Now that it is dawning on the mainstream media that competition is the crucial issue in the Australian economy — something we’ve been banging on about for years now, and figures like Labor’s Andrew Leigh have been saying for a decade — the right is looking to fix the debate in its interests.
First item on the agenda is to use the support of the gouging monopolist Qantas for the Yes campaign to delegitimise the latter.
“While the public were complaining about late flights, high airfares and poor service, Qantas decided to invest in the Voice Yes case,” trilled buffoon Alex Downer.
“Not only does Qantas instruct the public what to think on same-sex marriage, Israel Folau and the Voice referendum but on every Qantas flight there is a Welcome to Country and/or an acknowledgment of Aboriginal Elders,” whined Greg Sheridan.
“What will be remembered about Joyce is him standing next to the prime minister in front of a Qantas plane with ‘Yes’ written on it,” observed John Roskam.
Confounding this criticism is that the preferred narrative in the US (on which the Australian right so obsessively depends for its content that the conspiracy theories come with left-hand drive) is that woke capitalism doesn’t make money. “Go woke, go broke,” they like to say, when in Qantas’ case it’s very much go woke, make an absolute motza.
Thus the confusion in a bad-even-by-their standards piece in the local version of the Spectator, which argued about Qantas “the central conundrum of Woke Capitalism is its unprofitability. Consumers often hate it. Heavily politicised, it can alienate half a company’s potential customer base — which is a bad move.”
But the bigger issue for the right isn’t this particular front of the endless culture wars, but preventing the diagnosis of the problem posed by Qantas — and, as Crikey alone has pointed out, the big banks, the big audit firms, the casinos, Rio Tinto, fossil fuels, arms manufacturers etc — from leading to a genuinely critical discussion of how Australian capitalism fails to work.
The emerging diagnosis from the right is that Qantas represents “crony capitalism”, and specifically not how the free market economics of the past 30 years is supposed to work. That was the thrust of Roskam’s piece, and one on the weekend by the poor man’s Albrechtsen, Parnell McGuinness.
Admittedly, this is a mistake I myself made in my journey out of neoliberalism, so I can’t be too harsh. But arguing that the problem is crony capitalism and not neoliberalism is the path to arguing — exactly as former Institute of Public Affairs savant Sinclair Davidson did for McGuinness — that the problem is we’re not neoliberal enough.

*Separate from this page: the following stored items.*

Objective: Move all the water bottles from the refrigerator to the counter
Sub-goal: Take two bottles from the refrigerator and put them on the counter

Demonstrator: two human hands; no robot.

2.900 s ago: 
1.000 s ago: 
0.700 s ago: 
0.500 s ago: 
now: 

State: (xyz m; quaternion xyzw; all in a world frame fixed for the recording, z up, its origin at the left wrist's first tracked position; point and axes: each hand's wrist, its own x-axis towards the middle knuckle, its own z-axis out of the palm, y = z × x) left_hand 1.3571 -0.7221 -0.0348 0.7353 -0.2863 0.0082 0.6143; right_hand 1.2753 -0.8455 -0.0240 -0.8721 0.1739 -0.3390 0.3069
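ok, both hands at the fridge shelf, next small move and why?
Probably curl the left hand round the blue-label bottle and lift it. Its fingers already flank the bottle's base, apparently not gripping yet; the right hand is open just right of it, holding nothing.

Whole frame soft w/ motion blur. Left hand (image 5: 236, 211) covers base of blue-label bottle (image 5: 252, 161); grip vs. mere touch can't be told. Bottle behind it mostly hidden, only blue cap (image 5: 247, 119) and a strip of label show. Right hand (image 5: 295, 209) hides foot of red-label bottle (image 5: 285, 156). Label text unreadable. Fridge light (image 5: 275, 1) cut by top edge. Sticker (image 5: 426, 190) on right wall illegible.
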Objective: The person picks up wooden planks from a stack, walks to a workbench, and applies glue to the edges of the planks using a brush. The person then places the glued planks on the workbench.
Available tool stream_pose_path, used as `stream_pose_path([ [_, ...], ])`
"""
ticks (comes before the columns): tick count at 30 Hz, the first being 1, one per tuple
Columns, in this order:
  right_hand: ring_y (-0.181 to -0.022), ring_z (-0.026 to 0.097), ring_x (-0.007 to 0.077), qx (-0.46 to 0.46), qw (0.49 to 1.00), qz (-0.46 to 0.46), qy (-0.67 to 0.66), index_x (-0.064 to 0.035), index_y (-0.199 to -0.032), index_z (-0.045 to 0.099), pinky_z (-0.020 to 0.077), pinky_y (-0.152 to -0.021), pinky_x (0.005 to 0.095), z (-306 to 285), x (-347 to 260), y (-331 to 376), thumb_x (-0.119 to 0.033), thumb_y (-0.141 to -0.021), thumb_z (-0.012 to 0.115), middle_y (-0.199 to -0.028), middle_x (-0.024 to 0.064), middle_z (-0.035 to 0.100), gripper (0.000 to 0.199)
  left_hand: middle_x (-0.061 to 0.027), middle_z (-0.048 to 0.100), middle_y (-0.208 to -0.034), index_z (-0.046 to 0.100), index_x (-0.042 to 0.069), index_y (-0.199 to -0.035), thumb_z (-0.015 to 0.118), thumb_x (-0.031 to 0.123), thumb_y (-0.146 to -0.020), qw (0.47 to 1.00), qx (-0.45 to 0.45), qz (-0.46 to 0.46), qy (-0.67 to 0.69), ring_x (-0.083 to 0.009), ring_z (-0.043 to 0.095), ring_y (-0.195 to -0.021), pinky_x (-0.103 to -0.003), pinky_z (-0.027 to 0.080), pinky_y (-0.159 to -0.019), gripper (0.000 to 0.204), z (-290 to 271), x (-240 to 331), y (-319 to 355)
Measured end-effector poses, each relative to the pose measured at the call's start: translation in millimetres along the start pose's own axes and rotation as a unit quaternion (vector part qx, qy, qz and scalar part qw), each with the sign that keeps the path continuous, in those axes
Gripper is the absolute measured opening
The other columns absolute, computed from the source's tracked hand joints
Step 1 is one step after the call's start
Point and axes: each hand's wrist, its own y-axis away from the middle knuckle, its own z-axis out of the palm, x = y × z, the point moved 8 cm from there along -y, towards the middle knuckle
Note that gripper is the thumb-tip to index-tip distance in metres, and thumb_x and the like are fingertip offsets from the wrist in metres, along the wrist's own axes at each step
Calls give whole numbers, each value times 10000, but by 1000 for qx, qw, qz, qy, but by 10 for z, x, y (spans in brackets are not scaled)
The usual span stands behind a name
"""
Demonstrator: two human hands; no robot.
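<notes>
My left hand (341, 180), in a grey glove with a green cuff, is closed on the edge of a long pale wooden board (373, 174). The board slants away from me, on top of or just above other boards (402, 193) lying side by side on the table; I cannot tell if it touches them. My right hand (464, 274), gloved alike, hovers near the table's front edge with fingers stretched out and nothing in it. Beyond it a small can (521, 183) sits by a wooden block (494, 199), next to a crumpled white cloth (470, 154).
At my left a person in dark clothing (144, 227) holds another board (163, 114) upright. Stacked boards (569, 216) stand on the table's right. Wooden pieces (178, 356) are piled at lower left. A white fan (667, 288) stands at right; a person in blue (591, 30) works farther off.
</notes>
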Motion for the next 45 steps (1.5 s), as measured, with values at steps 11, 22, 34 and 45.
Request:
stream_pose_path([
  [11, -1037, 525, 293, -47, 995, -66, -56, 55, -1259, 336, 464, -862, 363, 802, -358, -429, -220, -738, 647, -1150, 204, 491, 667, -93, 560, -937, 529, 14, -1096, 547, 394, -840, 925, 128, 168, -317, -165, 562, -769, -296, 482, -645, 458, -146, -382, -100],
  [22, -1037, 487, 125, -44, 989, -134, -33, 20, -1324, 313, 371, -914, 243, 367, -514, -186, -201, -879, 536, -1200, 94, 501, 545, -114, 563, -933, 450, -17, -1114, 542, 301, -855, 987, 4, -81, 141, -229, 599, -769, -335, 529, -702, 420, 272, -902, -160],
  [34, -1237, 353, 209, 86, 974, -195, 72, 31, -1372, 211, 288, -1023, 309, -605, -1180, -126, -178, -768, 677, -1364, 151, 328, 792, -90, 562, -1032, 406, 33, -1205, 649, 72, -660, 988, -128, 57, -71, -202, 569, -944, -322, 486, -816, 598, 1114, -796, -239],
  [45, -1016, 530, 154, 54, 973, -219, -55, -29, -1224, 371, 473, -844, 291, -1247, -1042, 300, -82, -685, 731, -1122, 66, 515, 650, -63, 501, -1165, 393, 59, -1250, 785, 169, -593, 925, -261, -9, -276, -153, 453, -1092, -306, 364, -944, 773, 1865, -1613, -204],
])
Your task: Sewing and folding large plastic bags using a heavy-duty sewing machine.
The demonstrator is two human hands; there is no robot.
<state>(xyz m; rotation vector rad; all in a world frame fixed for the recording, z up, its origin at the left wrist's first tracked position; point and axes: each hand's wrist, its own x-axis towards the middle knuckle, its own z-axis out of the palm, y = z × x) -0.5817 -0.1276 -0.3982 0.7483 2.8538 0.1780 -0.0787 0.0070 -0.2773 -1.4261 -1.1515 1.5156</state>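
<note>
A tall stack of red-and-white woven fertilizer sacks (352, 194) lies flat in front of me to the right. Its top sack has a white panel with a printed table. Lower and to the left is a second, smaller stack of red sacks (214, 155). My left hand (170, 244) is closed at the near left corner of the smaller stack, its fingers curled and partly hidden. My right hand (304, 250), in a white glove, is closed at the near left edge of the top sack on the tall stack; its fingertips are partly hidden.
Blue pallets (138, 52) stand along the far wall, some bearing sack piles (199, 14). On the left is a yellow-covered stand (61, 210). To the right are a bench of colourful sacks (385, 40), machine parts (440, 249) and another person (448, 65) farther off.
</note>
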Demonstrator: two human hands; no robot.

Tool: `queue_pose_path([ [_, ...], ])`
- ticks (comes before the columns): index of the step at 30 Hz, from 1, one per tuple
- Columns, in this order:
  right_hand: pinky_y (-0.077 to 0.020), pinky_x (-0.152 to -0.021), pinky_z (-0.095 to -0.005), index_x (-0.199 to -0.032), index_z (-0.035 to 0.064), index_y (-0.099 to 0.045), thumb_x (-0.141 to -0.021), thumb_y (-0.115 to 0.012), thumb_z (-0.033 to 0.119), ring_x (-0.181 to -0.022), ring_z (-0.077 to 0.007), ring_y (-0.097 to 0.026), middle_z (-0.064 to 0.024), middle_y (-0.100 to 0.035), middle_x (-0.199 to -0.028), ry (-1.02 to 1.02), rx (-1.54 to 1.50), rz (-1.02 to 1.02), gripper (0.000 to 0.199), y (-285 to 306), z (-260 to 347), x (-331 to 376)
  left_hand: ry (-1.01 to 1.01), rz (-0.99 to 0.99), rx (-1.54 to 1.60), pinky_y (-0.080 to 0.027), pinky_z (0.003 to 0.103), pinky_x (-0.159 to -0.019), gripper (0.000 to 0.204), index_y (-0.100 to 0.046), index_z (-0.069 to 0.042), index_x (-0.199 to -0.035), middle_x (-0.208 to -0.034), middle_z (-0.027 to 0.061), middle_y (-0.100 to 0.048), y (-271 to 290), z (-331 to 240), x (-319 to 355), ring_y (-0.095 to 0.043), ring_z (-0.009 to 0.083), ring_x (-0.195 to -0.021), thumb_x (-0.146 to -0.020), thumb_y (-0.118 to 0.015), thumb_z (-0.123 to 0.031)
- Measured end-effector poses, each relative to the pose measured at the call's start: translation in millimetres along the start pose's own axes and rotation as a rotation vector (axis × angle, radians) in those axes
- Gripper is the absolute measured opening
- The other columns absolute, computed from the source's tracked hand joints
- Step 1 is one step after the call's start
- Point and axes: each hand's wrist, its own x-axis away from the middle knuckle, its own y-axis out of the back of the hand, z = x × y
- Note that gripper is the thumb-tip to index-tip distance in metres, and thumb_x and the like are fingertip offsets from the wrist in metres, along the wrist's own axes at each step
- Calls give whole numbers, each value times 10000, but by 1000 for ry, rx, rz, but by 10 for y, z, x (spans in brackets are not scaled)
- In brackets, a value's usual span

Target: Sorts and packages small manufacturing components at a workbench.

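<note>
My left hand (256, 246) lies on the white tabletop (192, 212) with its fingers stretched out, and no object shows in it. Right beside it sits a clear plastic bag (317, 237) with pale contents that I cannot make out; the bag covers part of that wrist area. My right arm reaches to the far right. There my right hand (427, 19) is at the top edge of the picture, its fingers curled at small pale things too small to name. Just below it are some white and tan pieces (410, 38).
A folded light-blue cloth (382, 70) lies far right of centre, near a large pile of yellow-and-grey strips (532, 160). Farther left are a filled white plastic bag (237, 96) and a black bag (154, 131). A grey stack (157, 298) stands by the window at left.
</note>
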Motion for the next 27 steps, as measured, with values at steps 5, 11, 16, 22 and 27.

(A sidenote: that Liberals and IPA alumni like Downer, Roskam and Davidson and their supporters like Sheridan are suddenly complaining about business being too close to government, when that is precisely the management model at the heart of the modern Liberal Party — exchanging political donations and post-public life positions for policy favours — is a lovely irony).
Arguing that we wouldn’t be in this trouble if we had more neoliberalism is the exact right-wing analog of those dead-ender communists who insist communism has never been properly tried — with “state capitalism” playing the role for them that “crony capitalism” is playing now for the right.
What is being ignored in the argument, perhaps wilfully, perhaps in good faith, is that the rise and rise of powerful corporations in concentrated markets exploiting political influence and deliberately weakened regulators to immiserate workers, consumers and the community isn’t a debauchery of neoliberalism, it is an inevitable result of how neoliberalism operates.
As I argued at length in my book The Mess We’re In years ago, the neoliberal project shifts power to corporations away from governments and workers, under the belief that an untrammelled market delivers the best economic outcomes. But in the real world, individual corporations aren’t interested in the best economic outcomes, only the best outcomes for their managers and shareholders.
The result is increasingly concentrated markets (the consequence of the watering down of competition laws, because corporations argue that economies of scale will deliver for consumers, so all mergers and acquisitions should be allowed), governments selling or outsourcing core public policy functions and thus disempowering themselves, allowing corporations to dictate and even implement policy themselves, weakening and curbing regulators, trade unions and other institutions that might hamper corporations’ quest for profits, aided by a media apparatus (itself controlled by large dominant corporations) designed to act as propagandists for corporations.
Qantas, or the Commonwealth Bank exposed by the Hayne royal commission, are the perfect forms of neoliberalism — privatised public corporations providing core services that turned into greedy oligopolists wielding too much political influence and so obsessed with profits they were willing to break the law and treat their customers and workers with contempt. They’re not crony capitalism, they’re neoliberalism in action.
Capitalism tends to oligopoly because investors love companies that are protected from competition. Neoliberalism removes the checks and balances from that tendency. The results are inevitable. And we know market concentration and the dominance of big corporations leads to less investment, less innovation, lower productivity, lower wages and higher inflation.
Not enough neoliberalism? The answer, instead, is a radical agenda of breaking up large corporations, re-regulating them and shifting power back to governments, regulators, workers and consumers.